According to a SAIRR report, between 1996 and 2007, the total number of households residing in informal dwellings grew by 24,2 percent from 1,45 million to 1,80 million.

During that period, the number of households living in backyard informal dwellings rose by 46 percent from 403 000 to 590 000.

The number of households living in free-standing informal dwellings grew by 16 percent in comparison, from just over one million to 1,2 million.

At the same time, backyard informal structures as a proportion of total informal dwellings grew by 18 percent while those built in informal settlements declined by seven percent.

The ratio of informal dwellings built on bare land (which might be privately owned or belong to the state) to those built in backyards declined from 1:2,7 in 1996 to 1:2 in 2007.
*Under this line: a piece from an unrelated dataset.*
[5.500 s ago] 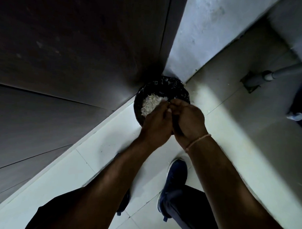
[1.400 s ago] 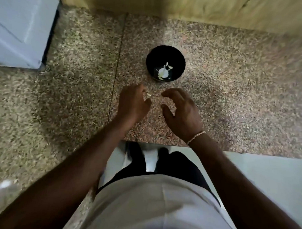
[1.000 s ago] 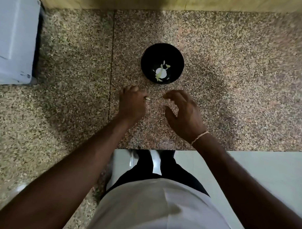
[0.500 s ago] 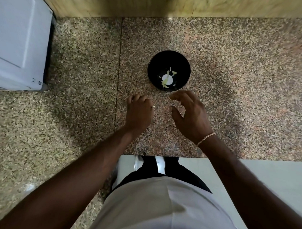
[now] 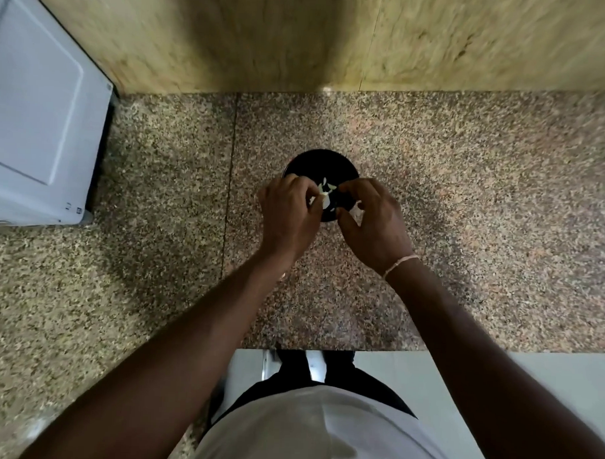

The institute identified a few reasons for the changing pattern in the erection of informal dwellings.

The first explanation had to do with the safety concerns of residents of these dwellings.

“Informal settlements built in backyard properties are less vulnerable to vandals and shack fires that are so prevalent in informal settlements,” said SAIRR researcher Kerwin Lebone.

“Also, a person urgently looking for rental accommodation would encounter fewer obstacles when building a shack on private property than would be the case when they approached the department of housing, where they were likely to be subjected to a long waiting list.”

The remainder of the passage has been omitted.